March 30, 2024 (EIRNS)—On March 29, the Executive Board of the International Monetary Fund signed off on the first and second reviews of Egypt’s 46-month Extended Fund Facility agreement with Egypt. The program has been increased from $3 billion to $8 billion with the immediate release of $820 million.
“Macroeconomic conditions since the approval of the program have been challenging, with rising inflation, foreign exchange shortages and elevated debt levels and financing needs. The difficult external environment generated by Russia’s war in Ukraine was subsequently aggravated by the conflict in Gaza and Israel, as well as tensions in the Red Sea,” said the IMF.
The program comes with the usual “structural reforms” including flexible exchange rates, privatization of state-owned companies, tight credit policy, high interest rates, and tight fiscal policy. The program included the implementation of the newly established framework to monitor and control public investment, all of which, according to IMF Managing Director Kristalina Georgieva, is required for implementing the program.
Meanwhile the European Union earlier this week concluded a financial package of €7.4 billion which includes €5 billion as macro-financial assistance, which will be deposited in the Central Bank of Egypt. Of the remainder, €1.8 billion is part of an investment plan and €600 million in loans, including at least €200 million for “migration management.”
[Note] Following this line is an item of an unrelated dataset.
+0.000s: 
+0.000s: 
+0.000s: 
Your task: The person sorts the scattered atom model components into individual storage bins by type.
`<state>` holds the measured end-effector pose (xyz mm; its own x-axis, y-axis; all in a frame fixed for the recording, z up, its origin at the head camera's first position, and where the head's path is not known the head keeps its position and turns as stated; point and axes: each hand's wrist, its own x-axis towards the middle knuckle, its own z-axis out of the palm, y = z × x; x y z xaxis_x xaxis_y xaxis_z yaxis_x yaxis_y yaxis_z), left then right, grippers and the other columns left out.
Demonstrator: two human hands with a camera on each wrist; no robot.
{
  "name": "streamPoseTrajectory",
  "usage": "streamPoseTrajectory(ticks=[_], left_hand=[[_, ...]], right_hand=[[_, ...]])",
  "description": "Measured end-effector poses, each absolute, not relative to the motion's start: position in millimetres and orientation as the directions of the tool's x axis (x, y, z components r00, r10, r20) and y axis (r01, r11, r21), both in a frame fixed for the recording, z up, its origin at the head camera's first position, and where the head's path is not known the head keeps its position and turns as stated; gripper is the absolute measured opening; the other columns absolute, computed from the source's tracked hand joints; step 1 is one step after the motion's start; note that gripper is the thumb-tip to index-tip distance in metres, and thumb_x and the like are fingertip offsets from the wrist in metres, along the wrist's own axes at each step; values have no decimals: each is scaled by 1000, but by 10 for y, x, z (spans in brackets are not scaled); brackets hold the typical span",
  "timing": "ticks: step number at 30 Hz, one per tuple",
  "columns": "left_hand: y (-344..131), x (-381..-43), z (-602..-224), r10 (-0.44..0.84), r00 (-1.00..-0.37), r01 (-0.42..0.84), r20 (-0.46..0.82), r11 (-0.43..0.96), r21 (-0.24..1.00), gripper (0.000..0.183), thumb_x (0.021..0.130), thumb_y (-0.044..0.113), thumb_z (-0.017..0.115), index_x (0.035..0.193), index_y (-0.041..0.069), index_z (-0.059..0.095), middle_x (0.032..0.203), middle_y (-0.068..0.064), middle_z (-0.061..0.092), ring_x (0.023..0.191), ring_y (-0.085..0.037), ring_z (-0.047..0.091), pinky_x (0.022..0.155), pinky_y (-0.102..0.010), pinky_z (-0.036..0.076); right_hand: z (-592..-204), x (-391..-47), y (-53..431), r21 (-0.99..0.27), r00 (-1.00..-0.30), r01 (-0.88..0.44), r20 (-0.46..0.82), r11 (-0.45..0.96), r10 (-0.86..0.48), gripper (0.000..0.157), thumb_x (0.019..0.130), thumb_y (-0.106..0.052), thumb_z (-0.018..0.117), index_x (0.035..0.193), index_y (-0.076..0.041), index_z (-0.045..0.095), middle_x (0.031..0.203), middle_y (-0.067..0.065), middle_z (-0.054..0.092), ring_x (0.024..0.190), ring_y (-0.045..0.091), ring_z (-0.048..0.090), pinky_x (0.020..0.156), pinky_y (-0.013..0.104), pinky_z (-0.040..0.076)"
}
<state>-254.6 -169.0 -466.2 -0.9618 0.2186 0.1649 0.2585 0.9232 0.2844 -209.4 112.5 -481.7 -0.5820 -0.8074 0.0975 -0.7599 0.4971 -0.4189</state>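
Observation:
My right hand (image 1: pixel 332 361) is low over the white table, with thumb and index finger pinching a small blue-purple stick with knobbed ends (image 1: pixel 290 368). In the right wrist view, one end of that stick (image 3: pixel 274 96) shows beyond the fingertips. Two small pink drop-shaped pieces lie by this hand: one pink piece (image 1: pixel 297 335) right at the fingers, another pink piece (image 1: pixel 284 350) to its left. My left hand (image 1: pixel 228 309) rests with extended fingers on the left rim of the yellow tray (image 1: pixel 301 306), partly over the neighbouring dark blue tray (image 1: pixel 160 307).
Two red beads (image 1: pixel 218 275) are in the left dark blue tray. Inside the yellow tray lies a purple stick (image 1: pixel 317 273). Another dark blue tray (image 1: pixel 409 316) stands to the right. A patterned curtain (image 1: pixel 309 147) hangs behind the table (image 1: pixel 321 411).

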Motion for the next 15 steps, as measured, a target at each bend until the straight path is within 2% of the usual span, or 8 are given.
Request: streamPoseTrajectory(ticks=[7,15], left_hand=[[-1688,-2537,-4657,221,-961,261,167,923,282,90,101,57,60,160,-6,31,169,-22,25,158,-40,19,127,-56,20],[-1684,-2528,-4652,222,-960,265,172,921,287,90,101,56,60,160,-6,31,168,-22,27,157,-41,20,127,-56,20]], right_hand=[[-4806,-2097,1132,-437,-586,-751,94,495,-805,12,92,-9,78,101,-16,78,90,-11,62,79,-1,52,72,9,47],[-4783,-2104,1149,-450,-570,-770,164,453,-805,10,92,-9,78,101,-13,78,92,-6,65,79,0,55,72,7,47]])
While the EU also cited the fact that the COVID 19 pandemic, the Ukraine war and the Gaza war have adversely affected Egypt, the EU seems especially worried about the effect of the war and specter of Palestinian refugees flooding Egypt and then to Europe. This is probably the reason why European Commission President Ursula von der Leyen announced on March 29 that she intends to fast-track €1 billion of the package by evoking a EU statute allowing the EU Commission to bypass the European Parliament and seek approval only from the Council of Ministers.
Egypt, which is a new BRICS member as of Jan. 1, 2024, has been carrying out an ambitious infrastructure drive, and development policies, including building new cities, industries and transportation projects. It is feared the new loan program is aimed at frustrating all this.